Holmström Susanna, Hautaniemi Sampsa, Häkkinen Antti
Research Program in Systems Oncology, Research Programs Unit, Faculty of Medicine, University of Helsinki, FI-00014 Helsinki, Finland.
Bioinformatics. 2022 Apr 28;38(9):2474-2480. doi: 10.1093/bioinformatics/btac124.
RNA sequencing and other high-throughput technologies are essential in understanding complex diseases, such as cancers, but are susceptible to technical factors manifesting as patterns in the measurements. These batch patterns hinder the discovery of biologically relevant patterns. Unbiased batch effect correction in heterogeneous populations currently requires special experimental designs or phenotypic labels, which are not readily available for patient samples in existing datasets.
We present POIBM, an RNA-seq batch correction method, which learns virtual reference samples directly from the data.
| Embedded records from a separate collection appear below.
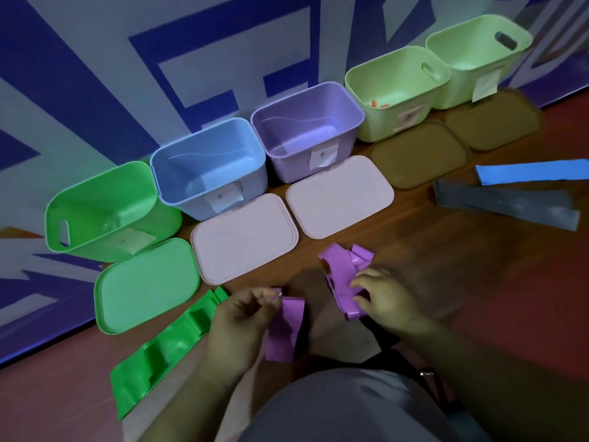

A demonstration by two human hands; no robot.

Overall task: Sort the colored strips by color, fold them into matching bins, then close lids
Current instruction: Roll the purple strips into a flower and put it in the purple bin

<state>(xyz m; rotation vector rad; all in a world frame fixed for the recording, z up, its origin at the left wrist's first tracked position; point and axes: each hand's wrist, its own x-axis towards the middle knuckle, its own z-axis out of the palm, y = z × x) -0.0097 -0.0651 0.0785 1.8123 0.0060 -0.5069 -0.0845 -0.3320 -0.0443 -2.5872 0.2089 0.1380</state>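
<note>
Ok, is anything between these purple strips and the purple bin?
Only a pale pink lid lying flat on the floor in front of the purple bin. The bin is open, so the purple strips could likely be lifted over it.

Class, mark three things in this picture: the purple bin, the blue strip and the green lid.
purple bin [293,164]: head view, front wall left of its label.
blue strip [532,172]: head view, middle of the strip.
green lid [146,285]: head view, centre of its flat top.
</note>
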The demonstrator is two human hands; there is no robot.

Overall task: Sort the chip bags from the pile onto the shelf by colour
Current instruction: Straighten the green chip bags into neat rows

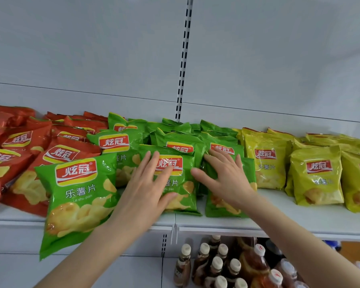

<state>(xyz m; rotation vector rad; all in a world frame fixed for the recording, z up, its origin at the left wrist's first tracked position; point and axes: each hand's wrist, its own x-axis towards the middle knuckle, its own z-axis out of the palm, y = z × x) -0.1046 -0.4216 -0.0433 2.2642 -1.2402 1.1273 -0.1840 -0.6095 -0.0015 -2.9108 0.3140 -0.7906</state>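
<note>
Our left hand [152, 183] lies spread flat on a glossy green chip bag [176, 181]. Our right hand [222, 175], fingers also spread, presses the neighbouring green bag [220, 210] on the white metal shelf [279, 217], between red bags [19, 142] and yellow bags [316, 175].

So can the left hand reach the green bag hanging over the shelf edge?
Probably yes: the left hand lies right beside that green bag, with nothing between them.

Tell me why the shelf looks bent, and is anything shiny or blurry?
Head view: the wide-angle lens bows the shelf edge and back-panel seam; light is soft and even, shadows faint; glare streaks the glossy green chip bag and yellow chip bags; bottles below look slightly soft.
</note>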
We use a breast cancer cell line dataset to show that POIBM exceeds or matches the performance of previous methods, while being blind to the phenotypes. Further, we analyze The Cancer Genome Atlas RNA-seq data to show that batch effects plague many cancer types; POIBM effectively discovers the true replicates in stomach adenocarcinoma; and integrating the corrected data in endometrial carcinoma improves cancer subtyping.
https://bitbucket.org/anthakki/poibm/ (archived at https://doi.org/10.5281/zenodo.6122436).
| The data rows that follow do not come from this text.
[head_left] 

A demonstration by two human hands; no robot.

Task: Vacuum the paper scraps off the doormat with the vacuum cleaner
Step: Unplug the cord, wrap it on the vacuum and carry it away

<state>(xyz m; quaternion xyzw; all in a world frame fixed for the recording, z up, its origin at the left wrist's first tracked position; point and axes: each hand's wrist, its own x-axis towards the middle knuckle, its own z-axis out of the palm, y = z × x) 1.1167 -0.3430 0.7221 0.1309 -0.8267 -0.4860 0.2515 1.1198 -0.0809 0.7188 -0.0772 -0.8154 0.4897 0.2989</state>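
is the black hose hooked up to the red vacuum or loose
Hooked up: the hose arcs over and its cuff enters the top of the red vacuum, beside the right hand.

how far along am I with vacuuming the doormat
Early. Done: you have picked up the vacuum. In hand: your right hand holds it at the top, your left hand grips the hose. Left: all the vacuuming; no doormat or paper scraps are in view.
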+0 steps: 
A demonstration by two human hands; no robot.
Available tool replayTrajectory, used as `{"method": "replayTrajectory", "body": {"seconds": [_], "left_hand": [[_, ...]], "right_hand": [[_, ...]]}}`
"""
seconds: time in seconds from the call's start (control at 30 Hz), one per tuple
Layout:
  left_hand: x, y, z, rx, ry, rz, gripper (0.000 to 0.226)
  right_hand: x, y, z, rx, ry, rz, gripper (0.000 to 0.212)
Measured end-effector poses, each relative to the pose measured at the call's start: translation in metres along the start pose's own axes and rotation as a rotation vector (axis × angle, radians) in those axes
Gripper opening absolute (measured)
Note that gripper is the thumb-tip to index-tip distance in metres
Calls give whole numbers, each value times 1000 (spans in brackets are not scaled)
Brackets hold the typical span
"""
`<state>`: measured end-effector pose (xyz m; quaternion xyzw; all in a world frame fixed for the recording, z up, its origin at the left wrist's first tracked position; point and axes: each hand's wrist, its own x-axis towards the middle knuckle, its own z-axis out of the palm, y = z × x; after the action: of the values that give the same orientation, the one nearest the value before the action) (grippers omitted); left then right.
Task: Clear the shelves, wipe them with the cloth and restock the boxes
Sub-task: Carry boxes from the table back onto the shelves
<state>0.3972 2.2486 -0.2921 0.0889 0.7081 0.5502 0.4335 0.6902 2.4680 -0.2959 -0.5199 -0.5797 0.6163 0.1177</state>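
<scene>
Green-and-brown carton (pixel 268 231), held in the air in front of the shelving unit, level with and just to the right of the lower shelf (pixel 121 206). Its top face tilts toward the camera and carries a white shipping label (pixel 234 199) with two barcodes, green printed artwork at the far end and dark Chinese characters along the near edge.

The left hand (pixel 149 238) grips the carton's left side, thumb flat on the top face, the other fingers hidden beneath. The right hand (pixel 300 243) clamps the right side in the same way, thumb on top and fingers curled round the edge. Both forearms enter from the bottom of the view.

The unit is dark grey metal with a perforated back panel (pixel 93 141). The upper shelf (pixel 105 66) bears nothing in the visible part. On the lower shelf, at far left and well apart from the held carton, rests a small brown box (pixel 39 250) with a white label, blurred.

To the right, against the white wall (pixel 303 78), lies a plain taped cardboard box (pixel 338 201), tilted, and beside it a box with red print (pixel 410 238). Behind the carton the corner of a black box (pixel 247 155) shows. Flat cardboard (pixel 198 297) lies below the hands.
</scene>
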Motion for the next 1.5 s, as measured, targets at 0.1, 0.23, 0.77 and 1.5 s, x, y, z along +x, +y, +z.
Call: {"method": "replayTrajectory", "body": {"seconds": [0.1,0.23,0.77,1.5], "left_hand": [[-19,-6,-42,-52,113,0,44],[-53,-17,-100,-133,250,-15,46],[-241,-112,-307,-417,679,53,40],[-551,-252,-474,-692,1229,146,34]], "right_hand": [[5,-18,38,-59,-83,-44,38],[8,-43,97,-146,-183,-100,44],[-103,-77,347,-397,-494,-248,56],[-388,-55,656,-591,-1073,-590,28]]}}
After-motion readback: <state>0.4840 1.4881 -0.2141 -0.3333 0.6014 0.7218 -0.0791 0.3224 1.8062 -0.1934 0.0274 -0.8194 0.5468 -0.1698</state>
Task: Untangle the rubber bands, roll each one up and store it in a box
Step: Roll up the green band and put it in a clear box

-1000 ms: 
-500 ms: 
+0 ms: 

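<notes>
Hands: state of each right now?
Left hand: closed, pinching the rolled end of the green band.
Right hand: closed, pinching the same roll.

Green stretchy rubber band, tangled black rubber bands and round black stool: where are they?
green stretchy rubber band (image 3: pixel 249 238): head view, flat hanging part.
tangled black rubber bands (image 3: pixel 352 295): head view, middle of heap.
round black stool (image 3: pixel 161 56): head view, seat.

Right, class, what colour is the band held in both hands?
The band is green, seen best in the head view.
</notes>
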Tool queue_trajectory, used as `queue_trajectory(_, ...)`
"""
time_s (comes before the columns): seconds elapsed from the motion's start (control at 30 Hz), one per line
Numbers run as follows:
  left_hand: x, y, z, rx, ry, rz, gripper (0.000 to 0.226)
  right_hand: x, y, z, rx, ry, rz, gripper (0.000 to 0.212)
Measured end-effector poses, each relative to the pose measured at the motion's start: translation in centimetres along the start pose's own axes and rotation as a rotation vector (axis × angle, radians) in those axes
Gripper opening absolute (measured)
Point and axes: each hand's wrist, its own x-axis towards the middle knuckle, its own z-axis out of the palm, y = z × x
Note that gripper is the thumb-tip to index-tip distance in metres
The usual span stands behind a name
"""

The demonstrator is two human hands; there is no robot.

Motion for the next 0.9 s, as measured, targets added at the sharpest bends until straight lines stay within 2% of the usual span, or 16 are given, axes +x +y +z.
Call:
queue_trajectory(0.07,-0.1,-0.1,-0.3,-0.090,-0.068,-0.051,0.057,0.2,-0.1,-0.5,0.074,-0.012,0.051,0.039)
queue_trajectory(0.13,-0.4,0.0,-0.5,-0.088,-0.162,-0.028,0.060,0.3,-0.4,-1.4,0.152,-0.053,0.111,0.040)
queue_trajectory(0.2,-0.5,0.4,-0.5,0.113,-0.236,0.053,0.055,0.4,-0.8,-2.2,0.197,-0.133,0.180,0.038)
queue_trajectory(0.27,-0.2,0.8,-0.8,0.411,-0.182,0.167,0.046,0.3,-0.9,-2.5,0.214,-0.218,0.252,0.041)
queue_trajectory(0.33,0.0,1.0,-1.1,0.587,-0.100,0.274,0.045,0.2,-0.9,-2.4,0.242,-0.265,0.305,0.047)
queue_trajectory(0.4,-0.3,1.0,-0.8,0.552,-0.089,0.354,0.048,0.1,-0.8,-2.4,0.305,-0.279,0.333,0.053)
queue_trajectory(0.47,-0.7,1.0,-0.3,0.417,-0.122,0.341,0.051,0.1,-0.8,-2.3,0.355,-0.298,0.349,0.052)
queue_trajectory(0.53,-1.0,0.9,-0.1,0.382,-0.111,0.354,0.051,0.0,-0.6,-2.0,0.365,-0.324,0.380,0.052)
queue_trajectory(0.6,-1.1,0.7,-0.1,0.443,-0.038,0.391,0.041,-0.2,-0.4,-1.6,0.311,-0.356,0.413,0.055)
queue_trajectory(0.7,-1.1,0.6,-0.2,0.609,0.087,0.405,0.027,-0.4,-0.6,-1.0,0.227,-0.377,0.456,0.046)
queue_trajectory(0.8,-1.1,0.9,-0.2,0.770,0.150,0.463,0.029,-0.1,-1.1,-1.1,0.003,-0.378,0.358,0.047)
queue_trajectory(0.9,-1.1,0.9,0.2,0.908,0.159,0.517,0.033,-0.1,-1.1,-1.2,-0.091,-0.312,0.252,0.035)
Supplementary data are available at Bioinformatics online.
RNA测序和其他高通量技术对于理解诸如癌症等复杂疾病至关重要,但易受技术因素影响,这些因素会在测量结果中表现为特定模式。这些批次模式阻碍了生物学相关模式的发现。目前,在异质群体中进行无偏批次效应校正需要特殊的实验设计或表型标签,而在现有数据集中,患者样本并不容易获得这些信息。
我们提出了POIBM,一种RNA测序批次校正方法,它直接从数据中学习虚拟参考样本。我们使用一个乳腺癌细胞系数据集表明,POIBM的性能超过或与先前方法相当,同时对表型不敏感。此外,我们分析了癌症基因组图谱RNA测序数据,以表明批次效应困扰着许多癌症类型;POIBM有效地发现了胃腺癌中的真实重复样本;并且将校正后的数据整合到子宫内膜癌中可改善癌症亚型分类。
https://bitbucket.org/anthakki/poibm/(存档于https://doi.org/10.5281/zenodo.6122436)。
补充数据可在《生物信息学》在线获取。